#quixotechem the different ways of looking at the world [repost]

 

[I have moved machines and as a result overwrote an earlier post. Here it is again]

The meaning and use of words and ideas is critical to the development of the semantic web. Frequently I find the writings of Jorge Luis Borges expresses a deep truth about how we describe, classify and interrelate concepts. Here in a single sentence he sums up the problem of classification. It’s sufficiently compelling that it has a whole Wikipedia entry http://en.wikipedia.org/wiki/Celestial_Emporium_of_Benevolent_Knowledge%27s_Taxonomy

“These ambiguities, redundancies, and deficiencies recall those attributed by Dr. Franz Kuhn to a certain Chinese encyclopedia called the Heavenly Emporium of Benevolent Knowledge. In its distant pages it is written that animals are divided into (a) those that belong to the emperor; (b) embalmed ones; (c) those that are trained; (d) suckling pigs; (e) mermaids; (f) fabulous ones; (g) stray dogs; (h) those that are included in this classification; (i) those that tremble as if they were mad; (j) innumerable ones; (k) those drawn with a very fine camel’s-hair brush; (l) etcetera; (m) those that have just broken the flower vase; (n) those that at a distance resemble flies.”[3]

I shall be writing one or more blog posts on a proposed architecture for the Quixote project (which will gather computational chemistry output). I’ll be describing a concept – the World Wide Molecular Matrix – which is about 10 years old but only now is the time right for it to start to flourish. It takes the idea of a xdecentralised web where there is no ontological dictatorship and people collect and republish what they want.

In classifying the output of computational chemistry we can indeed see the diversity of approaches. Here are some meaningful and useful reasons why someone might wish to aggregate outputs:

  1. Molecules which contain an Iron atom
  2. Calculations of NMR shifts in natural products
  3. Molecules collected by volunteers
  4. Calculations using B3LYP functional
  5. Studies reported in theses at Spanish Universities
  6. Work funded by the UK EPSRC
  7. Molecules with flexible side chains
  8. Large macromolecules with explicit solvent
  9. Work published in J. American Chemical Society
  10. Calculations which cause the program to crash

These are all completelye serious and some collections along some of these axes already exist.

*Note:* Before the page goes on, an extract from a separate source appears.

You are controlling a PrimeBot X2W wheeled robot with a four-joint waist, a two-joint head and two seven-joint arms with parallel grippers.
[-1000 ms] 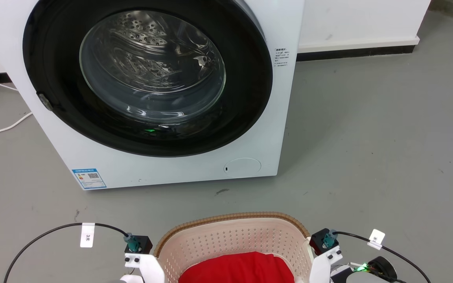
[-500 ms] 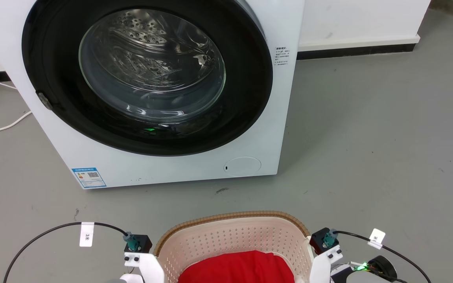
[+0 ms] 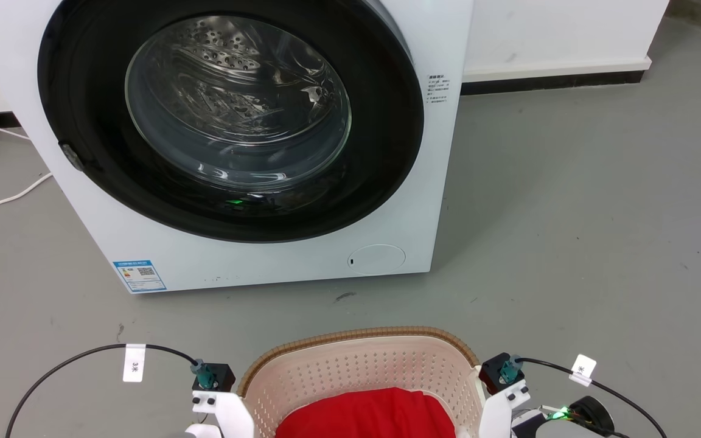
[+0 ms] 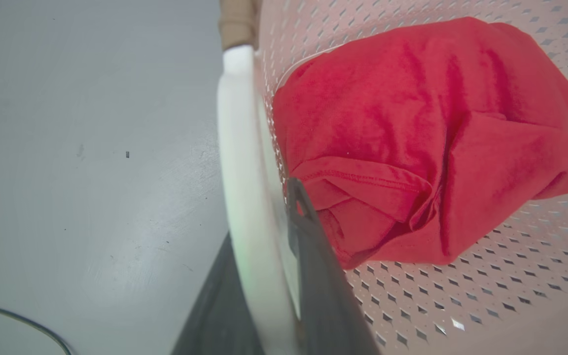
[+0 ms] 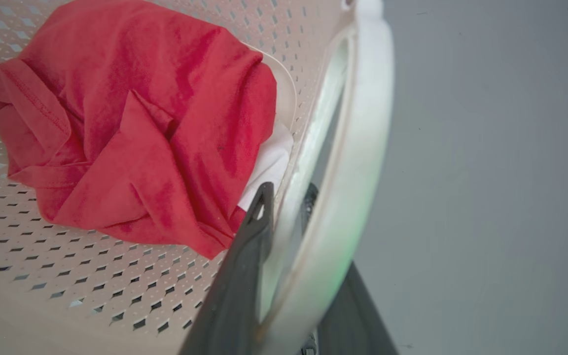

The point is that there is no central approach to collection and classification. For that reason there should be no central knowledgebase of calculations, but rather a decentralised set of collections. Note, of course, that both Jorges’ and my classification have intersections and omissions. This is the fundamental of the web – it has no centre and is both comprehensive and incomplete.

I’ll be showing how the WWMM now has the technology – and more inmportant the cultural acceptability – to provide a distributed knowledgebase for chemistry. It knocks down walled gardens through the power of Open Knowledge.